Backend: de admin-omgeving, dus daar waar je instellingen aanpast en waar de orders te zien zijn.
Catalogus: alle producten en categorieën die zijn toegevoegd aan de webshop
Caching: opslag van eerder bezochte pagina’s / content zodat deze sneller worden geladen bij een volgende bezoeker. Wanneer je een wijziging doorvoert moet de nieuwe versie van de pagina worden gecached zodat de bezoekers de nieuwe informatie ziet.
Content: letterlijk de inhoud van de website. Denk hierbij aan de teksten en afbeeldingen die zijn toegevoegd aan de pagina's of producten.
Content Blocks: door Experius ontwikkelde module die het mogelijk maakt om in de back-end aangemaakte content blocks als widgets toe te voegen aan bijvoorbeeld een pagina, de header of de footer van een webshop.
Customer en customer group: een customer is een geregistreerde klant in de webshop. Een customer behoort tot een customer group (klantgroep) zoals beschreven op https://docs.magento.com/user-guide/customers.html.
Database: opslag van alle data (product-informatie, categorieën, klantgegevens, ordergegevens) die relevant is voor de webshop.
Deployen: de gemaakte code toevoegen aan een (live) omgeving. Tijdens het deployen wordt de code samengevoegd waardoor de omgeving tijdelijk offline is.
Front-end: de webshop die de bezoekers zien en waar zij orders bestellen.
Indexatie: opslaan/verwerken van wijzigingen op één entiteit (bijvoorbeeld een product) zodat die wordt toegekend aan andere entiteiten en tabellen (bijvoorbeeld de categorie). Aanpassingen in de product/categorie relatie, catalogus prijsregels of voorraad zijn hierdoor niet altijd direct zichtbaar.

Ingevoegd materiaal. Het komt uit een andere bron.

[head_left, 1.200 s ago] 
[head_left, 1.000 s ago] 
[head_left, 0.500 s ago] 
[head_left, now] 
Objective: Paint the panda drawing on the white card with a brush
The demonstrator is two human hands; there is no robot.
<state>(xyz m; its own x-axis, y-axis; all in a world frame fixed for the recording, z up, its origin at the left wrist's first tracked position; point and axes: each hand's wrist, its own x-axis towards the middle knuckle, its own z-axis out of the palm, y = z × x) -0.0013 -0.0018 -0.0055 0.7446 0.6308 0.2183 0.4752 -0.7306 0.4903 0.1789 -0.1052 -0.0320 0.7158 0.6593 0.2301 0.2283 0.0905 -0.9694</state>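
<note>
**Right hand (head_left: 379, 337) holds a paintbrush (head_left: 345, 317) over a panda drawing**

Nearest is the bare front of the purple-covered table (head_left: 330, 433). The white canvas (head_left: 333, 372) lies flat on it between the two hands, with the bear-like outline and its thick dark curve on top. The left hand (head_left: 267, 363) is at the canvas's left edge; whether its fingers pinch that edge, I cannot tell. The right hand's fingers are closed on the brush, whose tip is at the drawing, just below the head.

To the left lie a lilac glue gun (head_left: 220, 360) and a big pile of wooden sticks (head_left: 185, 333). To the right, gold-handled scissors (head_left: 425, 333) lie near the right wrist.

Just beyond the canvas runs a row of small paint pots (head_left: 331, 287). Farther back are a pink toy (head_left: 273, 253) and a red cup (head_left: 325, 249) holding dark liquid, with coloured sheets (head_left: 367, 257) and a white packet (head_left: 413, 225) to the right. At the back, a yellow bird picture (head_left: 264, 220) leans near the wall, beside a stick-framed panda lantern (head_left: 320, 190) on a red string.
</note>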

Magento Commerce: de betaalde variant van Magento met diverse premium functionaliteiten.
Module: een extensie die kan worden toegevoegd aan de Magento installatie voor extra functionaliteiten.
Pagebuilder: techniek om een pagina te bewerken op basis van een drag & drop editior.
Product type: onderscheid tussen onder andere configueerbare en simpele producten. Zie ook https://docs.magento.com/user-guide/catalog/product-types.html.
Scope: het niveau waarop een aanpassing wordt doorgevoerd. De "global" instelling is de hoogste scope (geldt voor alle websites op de omgeving), de storeview is de laagste scope (geldt enkel voor een specifieke taal).
SKU: het artikelnummer en daarmee de unieke identifier van een product.
Staging: de testomgevingvan de webshop. Deze staging-omgeving is niet beschikbaar voor eindgebruikers klanten en wordt gebruikt om te testen.
Storeview: een entiteit/scope binnen Magento die doorgaans gebruikt wordt om een website in een andere taal beschikbaar te maken. Zie ook https://docs.magento.com/user-guide/configuration/scope.html.
Website: een entiteit/scope binnen Magento met doorgaans eigen klanten, producten en prijzen. De websites van de omgeving zijn te zien in de back-end onder Stores > All Stores. Zie ook https://docs.magento.com/user-guide/configuration/scope.html.
Quote: een winkelmand en/of niet-afgeronde order.